START MATERIAL PROVIDED

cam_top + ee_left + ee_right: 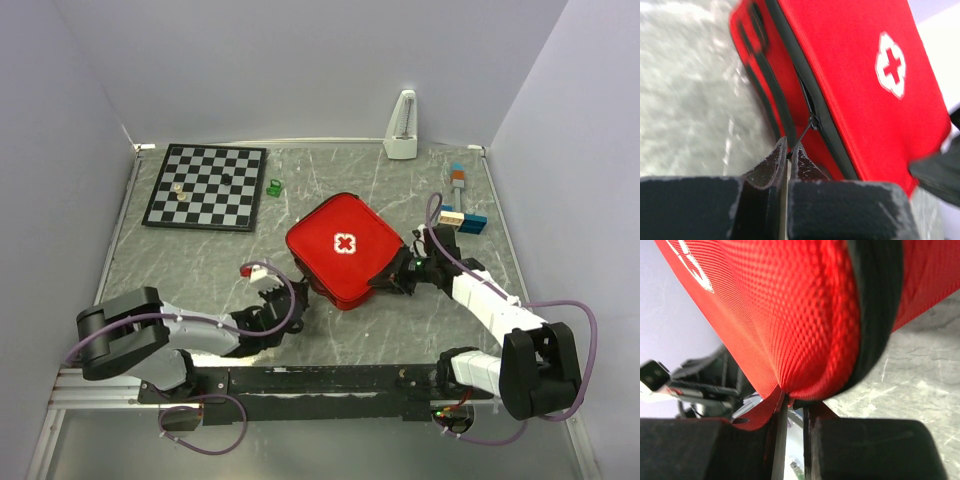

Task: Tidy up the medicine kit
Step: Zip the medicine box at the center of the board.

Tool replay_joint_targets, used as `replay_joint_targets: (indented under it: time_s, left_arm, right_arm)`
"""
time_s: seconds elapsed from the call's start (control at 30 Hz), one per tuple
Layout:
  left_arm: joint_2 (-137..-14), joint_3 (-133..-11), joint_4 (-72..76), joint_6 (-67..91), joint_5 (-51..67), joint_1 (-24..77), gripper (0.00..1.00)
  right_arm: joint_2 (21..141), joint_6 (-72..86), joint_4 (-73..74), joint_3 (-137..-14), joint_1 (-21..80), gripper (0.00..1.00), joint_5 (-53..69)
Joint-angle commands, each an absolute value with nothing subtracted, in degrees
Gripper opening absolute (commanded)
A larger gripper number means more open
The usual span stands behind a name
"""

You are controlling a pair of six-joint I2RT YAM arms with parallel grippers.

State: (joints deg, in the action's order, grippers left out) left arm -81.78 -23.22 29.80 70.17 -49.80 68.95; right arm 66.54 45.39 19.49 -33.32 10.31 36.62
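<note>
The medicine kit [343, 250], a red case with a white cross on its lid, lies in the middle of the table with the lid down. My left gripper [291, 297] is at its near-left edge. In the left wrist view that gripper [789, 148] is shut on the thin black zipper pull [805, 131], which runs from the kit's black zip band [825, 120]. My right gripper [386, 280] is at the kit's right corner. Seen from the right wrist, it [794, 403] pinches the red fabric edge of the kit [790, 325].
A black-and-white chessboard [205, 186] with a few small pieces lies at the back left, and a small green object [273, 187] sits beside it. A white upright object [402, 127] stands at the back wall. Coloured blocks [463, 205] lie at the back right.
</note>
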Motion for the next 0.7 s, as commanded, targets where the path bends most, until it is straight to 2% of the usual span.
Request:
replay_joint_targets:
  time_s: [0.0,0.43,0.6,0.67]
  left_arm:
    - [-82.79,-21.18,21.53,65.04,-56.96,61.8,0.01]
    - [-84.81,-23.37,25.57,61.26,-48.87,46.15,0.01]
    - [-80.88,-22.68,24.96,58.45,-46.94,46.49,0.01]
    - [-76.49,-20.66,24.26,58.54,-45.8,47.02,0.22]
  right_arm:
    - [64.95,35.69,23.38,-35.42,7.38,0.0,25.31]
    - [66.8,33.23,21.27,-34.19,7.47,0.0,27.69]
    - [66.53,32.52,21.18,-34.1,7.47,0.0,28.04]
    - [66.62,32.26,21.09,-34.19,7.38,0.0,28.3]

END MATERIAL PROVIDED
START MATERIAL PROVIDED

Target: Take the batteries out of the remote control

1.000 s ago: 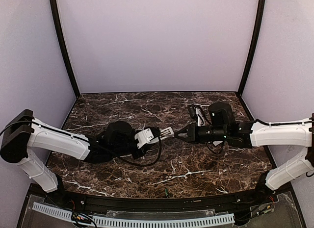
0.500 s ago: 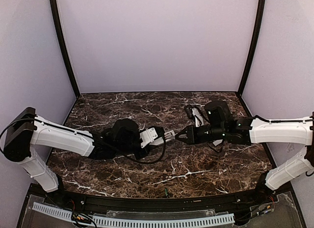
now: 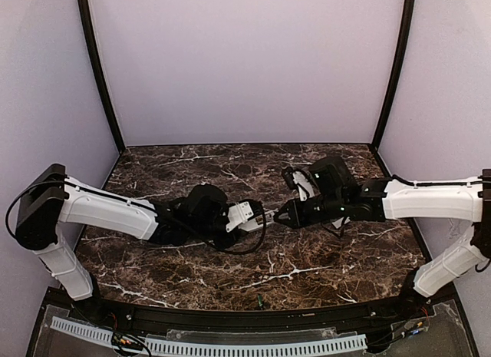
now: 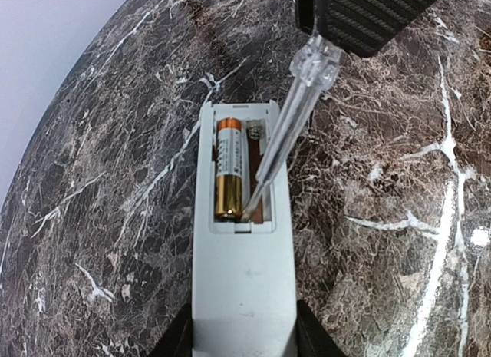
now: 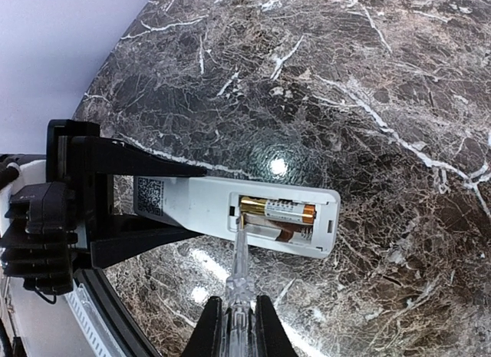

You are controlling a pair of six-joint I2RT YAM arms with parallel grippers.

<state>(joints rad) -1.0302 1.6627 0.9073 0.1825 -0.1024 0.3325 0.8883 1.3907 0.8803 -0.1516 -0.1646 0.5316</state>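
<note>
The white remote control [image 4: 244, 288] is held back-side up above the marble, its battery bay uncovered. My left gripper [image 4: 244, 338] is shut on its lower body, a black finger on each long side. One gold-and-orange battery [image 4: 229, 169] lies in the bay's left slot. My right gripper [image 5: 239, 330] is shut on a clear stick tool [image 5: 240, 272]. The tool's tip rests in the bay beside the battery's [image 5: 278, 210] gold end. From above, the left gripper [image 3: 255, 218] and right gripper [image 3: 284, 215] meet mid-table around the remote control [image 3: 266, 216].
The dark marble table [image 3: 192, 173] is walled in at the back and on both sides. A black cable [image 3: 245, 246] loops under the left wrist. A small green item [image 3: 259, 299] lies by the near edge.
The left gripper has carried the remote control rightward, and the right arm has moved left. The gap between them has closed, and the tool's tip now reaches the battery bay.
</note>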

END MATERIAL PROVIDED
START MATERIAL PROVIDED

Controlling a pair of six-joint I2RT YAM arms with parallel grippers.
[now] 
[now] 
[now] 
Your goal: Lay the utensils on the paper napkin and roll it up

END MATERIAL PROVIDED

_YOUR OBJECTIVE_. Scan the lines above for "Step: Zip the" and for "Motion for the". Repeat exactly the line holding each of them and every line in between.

_ANSWER BOX_.
Step: Zip the medicine box at the center of the board.

Tool replay_joint_targets, used as `replay_joint_targets: (indented under it: time_s, left_arm, right_arm)`
"""
time_s: seconds elapsed from the call's start (control at 30 Hz), one per tuple
Layout:
  left_arm: joint_2 (-137..-14), joint_3 (-133..-11), joint_4 (-72..76), joint_6 (-67..91), joint_5 (-51..67), joint_1 (-24..77), gripper (0.00..1.00)
  right_arm: joint_2 (21..141), joint_6 (-72..86), joint_4 (-73..74), joint_3 (-137..-14), joint_1 (-21..80), gripper (0.00..1.00), joint_5 (-53..69)
Joint-angle commands, each an absolute value with nothing subtracted, in degrees
Gripper opening absolute (commanded)
A larger gripper number means more open
The usual span stands behind a name
"""

You are controlling a pair of six-joint I2RT YAM arms with parallel grippers.

State: (joints deg, in the action's order, grippers left out) left arm -81.78 -23.22 29.80 70.17 -49.80 68.95; right arm 66.54 45.39 19.49 -33.32 10.31 36.62
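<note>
The medicine kit [343, 250], a red case with a white cross on its lid, lies in the middle of the table with the lid down. My left gripper [291, 297] is at its near-left edge. In the left wrist view that gripper [789, 148] is shut on the thin black zipper pull [805, 131], which runs from the kit's black zip band [825, 120]. My right gripper [386, 280] is at the kit's right corner. Seen from the right wrist, it [794, 403] pinches the red fabric edge of the kit [790, 325].
A black-and-white chessboard [205, 186] with a few small pieces lies at the back left, and a small green object [273, 187] sits beside it. A white upright object [402, 127] stands at the back wall. Coloured blocks [463, 205] lie at the back right.
</note>
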Motion for the next 0.7 s, as commanded, targets where the path bends most, until it is straight to 2% of the usual span.

This completes the required output.